FILE PHOTO: Migrants from Central America, Haiti and Cuba queue outside the Mexican Commission for Refugee Assistance (COMAR) to apply for asylum and refugee status in Mexico, in Tapachula, Mexico May 6, 2021. REUTERS/Jose Torres
August 28, 2021
By Jose Torres
TAPACHULA (Reuters) – Hundreds of migrants and asylum seekers from Central America and the Caribbean departed the southern Mexican city of Tapachula en masse on Saturday in a caravan headed to the Mexican capital, where they hoped to seek expedited asylum proceedings.
The group of approximately 500 people included families with young children from Haiti, Cuba, Central America, and Colombia, according to a Reuters witness.

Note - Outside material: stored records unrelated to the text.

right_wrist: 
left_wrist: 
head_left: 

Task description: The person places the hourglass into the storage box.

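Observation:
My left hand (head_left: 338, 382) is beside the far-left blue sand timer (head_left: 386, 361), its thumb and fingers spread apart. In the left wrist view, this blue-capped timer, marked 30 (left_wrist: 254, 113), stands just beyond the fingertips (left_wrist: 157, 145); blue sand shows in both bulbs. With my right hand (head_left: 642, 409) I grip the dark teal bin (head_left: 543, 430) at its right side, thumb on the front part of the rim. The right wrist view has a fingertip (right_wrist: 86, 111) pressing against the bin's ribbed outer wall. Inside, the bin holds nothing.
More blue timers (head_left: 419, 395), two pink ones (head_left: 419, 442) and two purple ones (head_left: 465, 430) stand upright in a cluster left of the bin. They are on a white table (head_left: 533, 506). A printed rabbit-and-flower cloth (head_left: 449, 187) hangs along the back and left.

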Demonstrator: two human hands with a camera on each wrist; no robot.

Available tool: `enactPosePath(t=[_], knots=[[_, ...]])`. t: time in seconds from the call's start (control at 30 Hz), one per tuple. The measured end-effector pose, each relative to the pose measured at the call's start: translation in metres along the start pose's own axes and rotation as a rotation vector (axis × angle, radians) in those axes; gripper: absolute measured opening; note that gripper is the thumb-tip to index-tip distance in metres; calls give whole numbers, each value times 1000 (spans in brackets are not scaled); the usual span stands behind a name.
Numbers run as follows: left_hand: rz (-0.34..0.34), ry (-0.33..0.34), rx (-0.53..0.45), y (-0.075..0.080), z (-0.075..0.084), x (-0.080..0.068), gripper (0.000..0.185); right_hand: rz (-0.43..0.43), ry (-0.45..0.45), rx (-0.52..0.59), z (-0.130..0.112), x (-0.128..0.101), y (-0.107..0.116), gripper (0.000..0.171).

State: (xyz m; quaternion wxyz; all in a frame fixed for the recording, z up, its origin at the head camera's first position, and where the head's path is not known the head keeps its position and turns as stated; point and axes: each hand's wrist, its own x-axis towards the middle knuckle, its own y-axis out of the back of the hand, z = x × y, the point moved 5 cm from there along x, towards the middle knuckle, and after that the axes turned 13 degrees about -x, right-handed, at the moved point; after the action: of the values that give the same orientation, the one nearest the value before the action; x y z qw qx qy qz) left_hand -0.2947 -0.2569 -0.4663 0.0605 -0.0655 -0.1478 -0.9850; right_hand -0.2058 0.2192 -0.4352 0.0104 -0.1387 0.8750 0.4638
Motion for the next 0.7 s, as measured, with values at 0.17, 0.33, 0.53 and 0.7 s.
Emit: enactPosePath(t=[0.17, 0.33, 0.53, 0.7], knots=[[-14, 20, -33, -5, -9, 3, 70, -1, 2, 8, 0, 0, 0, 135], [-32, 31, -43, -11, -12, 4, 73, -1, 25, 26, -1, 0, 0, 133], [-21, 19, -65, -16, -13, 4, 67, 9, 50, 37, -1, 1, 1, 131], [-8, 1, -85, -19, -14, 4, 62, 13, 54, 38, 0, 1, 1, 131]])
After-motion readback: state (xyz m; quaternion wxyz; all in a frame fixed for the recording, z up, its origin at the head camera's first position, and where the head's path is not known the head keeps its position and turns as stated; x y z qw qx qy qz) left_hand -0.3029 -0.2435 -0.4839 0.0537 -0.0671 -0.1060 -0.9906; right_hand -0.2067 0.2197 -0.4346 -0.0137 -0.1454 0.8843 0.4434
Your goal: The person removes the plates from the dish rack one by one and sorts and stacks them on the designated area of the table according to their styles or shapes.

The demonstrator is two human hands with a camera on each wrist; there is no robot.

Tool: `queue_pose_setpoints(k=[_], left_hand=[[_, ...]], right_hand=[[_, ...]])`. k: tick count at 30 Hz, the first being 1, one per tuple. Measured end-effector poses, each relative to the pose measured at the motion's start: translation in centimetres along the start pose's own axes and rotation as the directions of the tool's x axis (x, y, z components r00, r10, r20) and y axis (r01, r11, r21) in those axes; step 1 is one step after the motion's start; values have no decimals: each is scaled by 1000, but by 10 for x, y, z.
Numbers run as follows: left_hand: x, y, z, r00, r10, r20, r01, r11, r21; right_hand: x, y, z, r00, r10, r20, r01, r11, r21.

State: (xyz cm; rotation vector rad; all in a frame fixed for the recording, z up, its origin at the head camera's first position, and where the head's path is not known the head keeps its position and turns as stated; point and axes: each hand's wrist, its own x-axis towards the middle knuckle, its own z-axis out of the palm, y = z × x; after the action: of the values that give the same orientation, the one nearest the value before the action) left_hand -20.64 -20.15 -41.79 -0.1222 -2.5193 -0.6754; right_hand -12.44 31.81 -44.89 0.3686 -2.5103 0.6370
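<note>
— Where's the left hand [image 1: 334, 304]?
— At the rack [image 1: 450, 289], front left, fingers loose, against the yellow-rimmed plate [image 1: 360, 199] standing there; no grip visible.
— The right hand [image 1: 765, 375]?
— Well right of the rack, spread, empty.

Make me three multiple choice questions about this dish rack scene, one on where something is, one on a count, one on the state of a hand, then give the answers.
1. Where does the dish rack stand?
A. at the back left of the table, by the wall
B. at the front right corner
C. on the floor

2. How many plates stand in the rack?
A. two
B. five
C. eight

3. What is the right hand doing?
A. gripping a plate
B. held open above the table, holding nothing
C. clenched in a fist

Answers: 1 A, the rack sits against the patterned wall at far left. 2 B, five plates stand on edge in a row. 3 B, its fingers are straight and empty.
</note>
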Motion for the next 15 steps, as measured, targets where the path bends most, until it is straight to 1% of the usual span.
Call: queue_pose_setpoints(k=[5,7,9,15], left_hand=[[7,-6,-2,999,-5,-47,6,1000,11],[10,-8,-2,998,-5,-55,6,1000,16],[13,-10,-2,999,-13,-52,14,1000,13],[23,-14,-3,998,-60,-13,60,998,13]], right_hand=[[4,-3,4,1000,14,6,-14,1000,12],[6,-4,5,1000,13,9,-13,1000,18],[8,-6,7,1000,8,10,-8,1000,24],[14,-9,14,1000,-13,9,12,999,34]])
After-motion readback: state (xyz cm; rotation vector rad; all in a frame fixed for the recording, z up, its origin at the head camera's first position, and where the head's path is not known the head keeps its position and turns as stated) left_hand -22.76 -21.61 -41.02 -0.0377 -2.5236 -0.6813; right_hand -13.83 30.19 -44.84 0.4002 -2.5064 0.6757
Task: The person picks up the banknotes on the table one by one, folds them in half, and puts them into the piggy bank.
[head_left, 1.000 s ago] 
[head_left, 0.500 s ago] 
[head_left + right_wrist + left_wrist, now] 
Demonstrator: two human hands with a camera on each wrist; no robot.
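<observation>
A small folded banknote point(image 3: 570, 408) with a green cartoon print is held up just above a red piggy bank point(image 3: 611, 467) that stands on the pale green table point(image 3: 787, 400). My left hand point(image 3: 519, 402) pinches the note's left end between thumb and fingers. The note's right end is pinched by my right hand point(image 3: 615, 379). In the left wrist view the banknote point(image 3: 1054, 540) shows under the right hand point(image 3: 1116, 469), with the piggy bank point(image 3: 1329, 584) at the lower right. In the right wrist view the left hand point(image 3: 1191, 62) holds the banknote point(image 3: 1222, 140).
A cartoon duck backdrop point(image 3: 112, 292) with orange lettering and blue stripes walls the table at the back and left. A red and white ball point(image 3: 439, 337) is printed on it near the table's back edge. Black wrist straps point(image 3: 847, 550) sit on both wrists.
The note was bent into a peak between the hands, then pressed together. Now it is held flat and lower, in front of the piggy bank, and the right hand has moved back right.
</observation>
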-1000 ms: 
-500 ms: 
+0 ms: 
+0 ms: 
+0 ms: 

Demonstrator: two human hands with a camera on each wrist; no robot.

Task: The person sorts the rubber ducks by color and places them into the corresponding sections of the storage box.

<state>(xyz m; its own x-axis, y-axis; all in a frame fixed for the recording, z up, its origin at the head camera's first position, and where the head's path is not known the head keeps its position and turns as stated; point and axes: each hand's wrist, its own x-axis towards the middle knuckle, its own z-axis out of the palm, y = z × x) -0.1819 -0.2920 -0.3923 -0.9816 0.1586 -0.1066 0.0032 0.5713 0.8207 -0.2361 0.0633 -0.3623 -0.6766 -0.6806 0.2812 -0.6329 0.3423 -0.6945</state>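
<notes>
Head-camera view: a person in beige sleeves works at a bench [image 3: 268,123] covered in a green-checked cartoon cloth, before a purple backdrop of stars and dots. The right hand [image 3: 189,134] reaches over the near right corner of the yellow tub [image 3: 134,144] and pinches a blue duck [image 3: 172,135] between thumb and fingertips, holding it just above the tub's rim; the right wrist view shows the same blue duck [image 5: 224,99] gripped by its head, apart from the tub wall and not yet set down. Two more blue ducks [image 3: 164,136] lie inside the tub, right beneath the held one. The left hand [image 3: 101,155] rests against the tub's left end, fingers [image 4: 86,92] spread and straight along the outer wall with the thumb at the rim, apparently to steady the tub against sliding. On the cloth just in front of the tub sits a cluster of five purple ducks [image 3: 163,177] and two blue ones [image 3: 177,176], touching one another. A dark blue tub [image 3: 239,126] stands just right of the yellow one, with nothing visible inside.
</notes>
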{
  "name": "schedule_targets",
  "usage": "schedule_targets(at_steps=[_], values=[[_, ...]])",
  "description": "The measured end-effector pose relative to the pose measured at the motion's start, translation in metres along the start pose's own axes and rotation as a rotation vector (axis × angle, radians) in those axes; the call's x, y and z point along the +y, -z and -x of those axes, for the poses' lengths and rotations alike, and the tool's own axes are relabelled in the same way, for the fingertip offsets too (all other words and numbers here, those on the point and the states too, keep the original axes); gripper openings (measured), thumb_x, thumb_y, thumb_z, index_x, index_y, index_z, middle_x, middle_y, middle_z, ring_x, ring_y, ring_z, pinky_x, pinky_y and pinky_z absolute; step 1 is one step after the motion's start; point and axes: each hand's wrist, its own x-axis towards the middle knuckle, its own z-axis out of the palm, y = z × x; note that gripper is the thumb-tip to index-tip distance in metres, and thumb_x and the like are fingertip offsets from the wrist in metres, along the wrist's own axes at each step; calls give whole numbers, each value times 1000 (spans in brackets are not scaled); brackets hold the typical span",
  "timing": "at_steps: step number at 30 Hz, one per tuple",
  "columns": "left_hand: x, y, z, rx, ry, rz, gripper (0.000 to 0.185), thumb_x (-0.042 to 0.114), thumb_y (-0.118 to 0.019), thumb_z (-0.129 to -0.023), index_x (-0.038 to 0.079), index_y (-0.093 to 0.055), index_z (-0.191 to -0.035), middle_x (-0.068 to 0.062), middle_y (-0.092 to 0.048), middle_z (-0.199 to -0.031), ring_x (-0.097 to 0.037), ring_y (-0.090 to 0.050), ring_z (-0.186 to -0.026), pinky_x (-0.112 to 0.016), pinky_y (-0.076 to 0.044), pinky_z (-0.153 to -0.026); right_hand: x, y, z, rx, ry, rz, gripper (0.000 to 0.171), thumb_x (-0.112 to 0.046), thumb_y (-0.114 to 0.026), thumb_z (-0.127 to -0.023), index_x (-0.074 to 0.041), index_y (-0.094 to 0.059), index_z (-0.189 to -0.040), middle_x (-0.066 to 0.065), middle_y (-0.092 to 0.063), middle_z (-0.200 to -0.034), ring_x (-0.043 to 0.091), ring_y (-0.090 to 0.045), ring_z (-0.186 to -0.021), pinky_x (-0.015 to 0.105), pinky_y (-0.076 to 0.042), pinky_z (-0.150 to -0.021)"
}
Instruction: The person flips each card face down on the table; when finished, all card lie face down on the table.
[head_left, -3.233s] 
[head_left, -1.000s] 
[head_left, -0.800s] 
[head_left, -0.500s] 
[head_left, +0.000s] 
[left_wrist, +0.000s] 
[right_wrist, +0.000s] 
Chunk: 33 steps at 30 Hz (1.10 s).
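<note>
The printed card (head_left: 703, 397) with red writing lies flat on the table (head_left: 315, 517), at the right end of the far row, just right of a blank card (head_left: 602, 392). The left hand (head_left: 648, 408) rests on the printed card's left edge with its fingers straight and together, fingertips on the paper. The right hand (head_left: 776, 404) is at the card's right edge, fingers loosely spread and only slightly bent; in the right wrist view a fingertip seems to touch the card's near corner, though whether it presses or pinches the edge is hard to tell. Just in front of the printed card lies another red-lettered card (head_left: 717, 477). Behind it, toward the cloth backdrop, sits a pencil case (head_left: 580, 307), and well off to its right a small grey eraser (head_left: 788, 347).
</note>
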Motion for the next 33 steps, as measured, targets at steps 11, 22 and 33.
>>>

The caravan comes after days of protests by migrants in Tapachula, who have been demanding their cases be expedited so they could leave the southern state and relocate to other parts of Mexico or head to the U.S. border without risking deportation, according to local news reports.
Under Mexican law, migrants must remain in the state where they sought asylum until their cases are resolved, a process that can take months or years.
On Saturday morning, dozens of migrants gathered around a banner reading “Tapachula Migrant Prison” before they began marching through the streets, waving flags and chanting “Yes We Can,” according to a video posted on social media.
Both Mexico and the United States have witnessed high levels of migration this year, particularly from Central America, where violence, poverty, and a hunger crisis have driven hundreds of thousands to flee.
U.S. Customs and Border Protection (CBP) agents have conducted more than 1.2 million arrests or expulsions of migrants crossing the U.S. border since October.
Mexico is facing mounting pressure from Washington to take steps to curtail U.S.-bound immigration.
In recent weeks, the Mexican government has sent thousands of migrants to southern Mexico by plane, where they are transported by bus to the Guatemalan border.
The United States has also urged Mexico to clear tent cities where thousands of migrants are camped out in dangerous Mexican border towns hoping for the chance to cross into the United States.